Not just for Thanksgiving...

Turkey:

Instead of baking a whole darned turkey I used 2 large wings and 4 breast cutlets.  I spread them out in my largest Creuset, melted about 2 Tbsp of unsalted butter, whipped in about 1 Tbsp of my awesome Greek olive oil (thanks to a friend who sends it over in 25 gallon jugs), and poured that on top.  Then I stole about 1/4 cup of my roommates chilled Sancere white wine and threw that in too, along with kosher salt and cracked tricolore peppercorns.  Baked at 300° for 35 minutes they were perfect.  Juicy and slightly underdone to finish in the pie.  I then used my fingers to shred them.  Made me miss my grandmother, for some reason.  Maybe because one of my first, favorite, food memories of her is finding her in her garage, plucking chickens that she then baked to perfection.  Love you Avo.

Ingredients: Dough

  • 1 cup brown rice flour
  • 1 cup quinoa flour
  • 1 cup millet flour
  • 1 cup tapioca starch
  • 2 tsp xanthan gum
  • 2 tsp kosher salt
  • 1 tsp Vietnamese cinnamon*
  • 1/2 tsp grated nutmeg**
  • 4 Tbsp palm sugar
  • 20 Tbsp Earth Balance Butter or unsalted butter, cubed
  • Up to 1 cup ice-cold water
  • About 2 Tbsp ground cornmeal

*I love Vietnamese cinnamon because it’s sharper and more fragrant than others, with a darker tone.  If you have a more generic grocery store cinnamon (which I have and use too), just add another half teaspoon or more to taste.  In general, having several kinds of cinnamon on hand is fun.

**Oh, and a jar of whole nutmegs will last forever and give you so much more pop if you grate it directly with a microplane than using pre-ground.  Obviously all spices are better pre-ground.  Little thing that makes a great difference.

Directions: Dough

  • In a food processor, whip all flours, xanthan gum, salt, cinnamon, nutmeg and sugar together to combine.
  • Add the cubed Earth Balance and pulse to combine until the butter is wrapped in flour in little pea-sized clumps.
  • Slowly add the water, bit by bit, until the dough just comes together into a ball but is not wet.
  • Roll out directly on a floured pastry board (I used millet to roll as it’s not as bitter as quinoa and less grainy than rice).

This amount of dough made me 6 large hand-pies and one VERY large empanada.  Because there’s no gluten you don’t have to worry about over-working, but you may want to pop it in the fridge between rolling / filling so that the earth balances doesn’t soften too completely.  This dough doesn’t require rolling between wax paper yay).

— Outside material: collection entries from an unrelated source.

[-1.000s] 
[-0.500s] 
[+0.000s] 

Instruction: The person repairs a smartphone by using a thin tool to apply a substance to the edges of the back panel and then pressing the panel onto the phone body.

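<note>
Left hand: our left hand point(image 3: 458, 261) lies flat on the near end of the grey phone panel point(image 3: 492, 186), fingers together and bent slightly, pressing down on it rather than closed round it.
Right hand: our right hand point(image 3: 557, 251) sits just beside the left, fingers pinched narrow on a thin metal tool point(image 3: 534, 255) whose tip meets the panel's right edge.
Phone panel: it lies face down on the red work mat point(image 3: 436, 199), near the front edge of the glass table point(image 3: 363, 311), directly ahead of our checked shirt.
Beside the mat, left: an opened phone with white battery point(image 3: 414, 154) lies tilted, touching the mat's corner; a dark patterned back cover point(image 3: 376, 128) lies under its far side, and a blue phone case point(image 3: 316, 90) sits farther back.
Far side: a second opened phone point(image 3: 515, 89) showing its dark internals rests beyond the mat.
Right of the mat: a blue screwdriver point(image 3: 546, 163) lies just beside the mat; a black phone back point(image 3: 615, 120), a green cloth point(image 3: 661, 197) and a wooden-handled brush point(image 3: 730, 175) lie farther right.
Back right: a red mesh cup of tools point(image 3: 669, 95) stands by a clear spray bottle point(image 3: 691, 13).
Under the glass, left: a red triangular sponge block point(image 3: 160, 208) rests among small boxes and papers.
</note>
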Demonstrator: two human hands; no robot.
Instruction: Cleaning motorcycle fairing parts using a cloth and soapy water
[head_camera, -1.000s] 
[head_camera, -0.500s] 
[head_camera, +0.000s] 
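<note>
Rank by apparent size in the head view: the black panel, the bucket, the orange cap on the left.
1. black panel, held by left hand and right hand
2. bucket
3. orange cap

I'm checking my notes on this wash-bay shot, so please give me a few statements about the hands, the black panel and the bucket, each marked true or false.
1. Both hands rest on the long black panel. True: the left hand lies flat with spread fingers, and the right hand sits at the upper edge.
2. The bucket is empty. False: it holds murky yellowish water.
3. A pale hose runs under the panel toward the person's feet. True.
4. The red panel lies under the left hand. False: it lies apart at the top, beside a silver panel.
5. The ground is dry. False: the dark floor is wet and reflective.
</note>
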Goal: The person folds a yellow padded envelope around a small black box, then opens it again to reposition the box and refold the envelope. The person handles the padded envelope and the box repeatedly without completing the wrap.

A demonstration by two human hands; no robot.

Warm, crusty deliciousness

Assemblage:

  • Roll dough out to about 1/8 thick.
  • If using muffin tins to shape, find a good cereal bowl to press into the dough to create large round circles.
  • Press into pans, making sure dough is pulled slightly away from the tins on top.
  • Sprinkle with ground cornmeal.
  • Layer the four ingredients so that all quarters of the crust contain a little of everything, using the cranberry sauce throughout as a bit of a moist binder.  Leave a bit of room- about 1/2 inch –  at the top so that you can press the top layer in to seal.
  • Use a 3″ cookie cutter to create a round for the top.  Or just cut with a pastry knife.  Whatever ya got.  Press onto bottom filling and seal completely with fingers.  Do not cut vents in the top crust – this pie needs the moisture to stay inside and help keep it steamy.
  • Wash with egg, milk or water (I used egg whites) and sprinkle with cornmeal.  If desired, use a cookie cutter or press to make a little decorative shape on top.  I was going to press some leaves but time ran away with me and a tiny heart was all I had nearby.
  • Bake at 400° for about 25 minutes or until the crust is brown slightly.
  • If planning on eating hot, let cool in pans for about 7 minutes (yes 7) before popping out of the pan.  I found a miniature frosting spatula very helpful.

Serve with a little apple sauce if desired.  Eat outside, preferably.  With your hands.